In this short article I introduce the haven package in R, and how it can be used for importing data from SPSS in SAV-file format into R. In previous posts I demonstrated how to read in data in R from formats such as csv, json, xlsx and xml. I have also written articles covering sqlite3 in R and sqlite3 in Python. I demonstrated how one can connect a sqlite3 database engine to Python.
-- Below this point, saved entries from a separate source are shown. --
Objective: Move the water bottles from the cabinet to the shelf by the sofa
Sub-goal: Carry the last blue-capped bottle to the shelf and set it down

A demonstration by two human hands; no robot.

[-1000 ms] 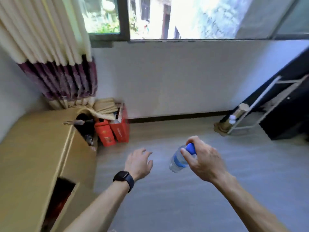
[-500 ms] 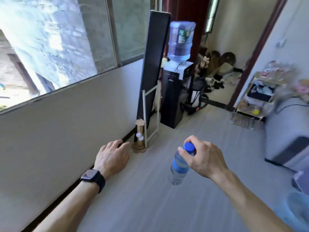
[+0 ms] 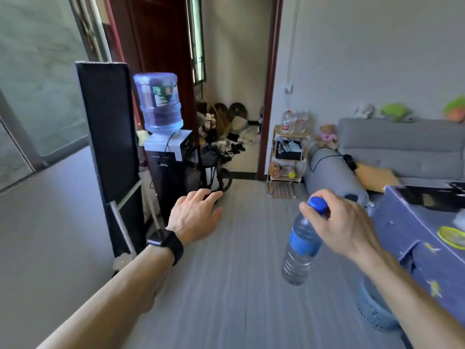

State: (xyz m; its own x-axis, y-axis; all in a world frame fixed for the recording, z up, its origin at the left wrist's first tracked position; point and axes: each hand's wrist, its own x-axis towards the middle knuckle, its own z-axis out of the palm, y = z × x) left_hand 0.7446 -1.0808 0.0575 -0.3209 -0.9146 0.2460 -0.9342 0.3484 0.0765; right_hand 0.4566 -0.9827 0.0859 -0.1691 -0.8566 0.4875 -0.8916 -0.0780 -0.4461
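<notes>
The right hand (image 3: 344, 222) pinches a water bottle (image 3: 302, 244) by its blue cap, so the clear body with a blue label hangs tilted below the fingers, above the floor. The left hand (image 3: 195, 217), off to its left, is empty with fingers spread. Beyond the right hand stands the shelf (image 3: 286, 153) beside the grey sofa (image 3: 402, 147).

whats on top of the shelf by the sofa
A row of clear bottles stands on top of the shelf. Their count is too blurred to tell; whatever is behind them is hidden.
</notes>
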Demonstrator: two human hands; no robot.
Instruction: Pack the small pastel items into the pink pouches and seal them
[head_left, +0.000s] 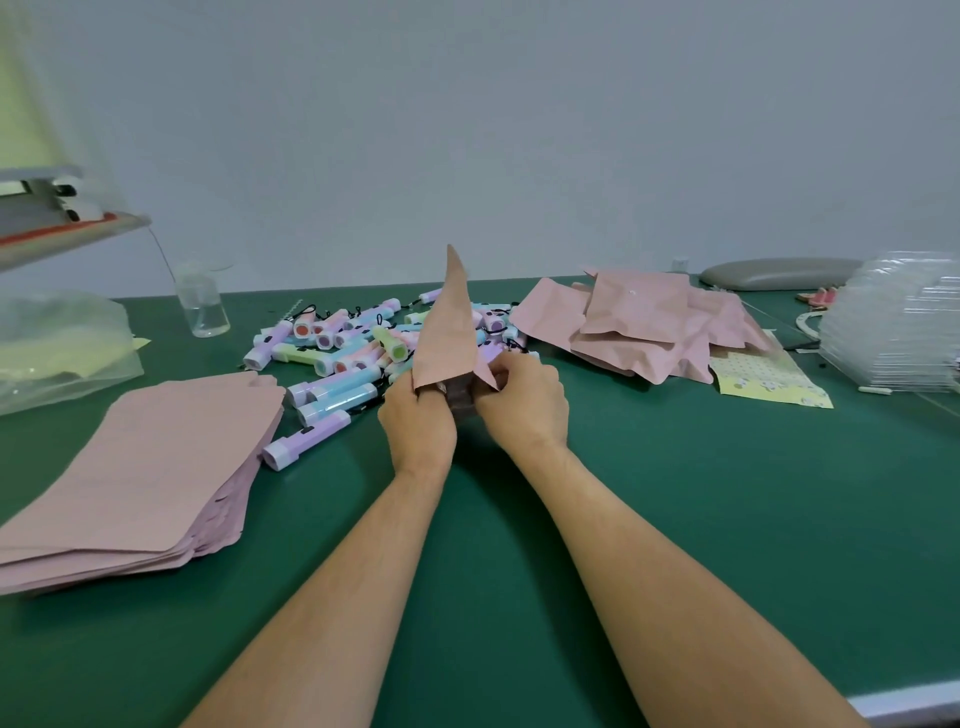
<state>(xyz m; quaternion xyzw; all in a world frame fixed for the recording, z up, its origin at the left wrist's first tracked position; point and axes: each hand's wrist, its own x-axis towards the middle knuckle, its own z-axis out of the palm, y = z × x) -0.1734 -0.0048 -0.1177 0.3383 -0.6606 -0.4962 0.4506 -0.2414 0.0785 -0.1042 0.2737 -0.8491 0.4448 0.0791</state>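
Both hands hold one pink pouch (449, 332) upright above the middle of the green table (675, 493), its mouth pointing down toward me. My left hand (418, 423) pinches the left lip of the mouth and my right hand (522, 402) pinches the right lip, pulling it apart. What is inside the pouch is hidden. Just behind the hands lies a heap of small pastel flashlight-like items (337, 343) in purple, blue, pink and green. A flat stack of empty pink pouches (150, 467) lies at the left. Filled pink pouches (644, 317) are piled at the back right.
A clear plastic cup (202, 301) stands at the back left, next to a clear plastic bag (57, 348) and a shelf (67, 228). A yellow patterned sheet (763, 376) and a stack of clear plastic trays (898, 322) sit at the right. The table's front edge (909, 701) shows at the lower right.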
Analysts can use the “haven” package in R for reading and processing data from SAS, SPSS and Stata. I can use different functions for this, provided by the haven package: – read_sas() for reading data in SAS format – read_sav() for reading data in SAV-file format, from SPSS – read_dta() for reading in data dta-format from Stata
Below I install the haven package and read in an exemplaric sav-file, using the read_sav function.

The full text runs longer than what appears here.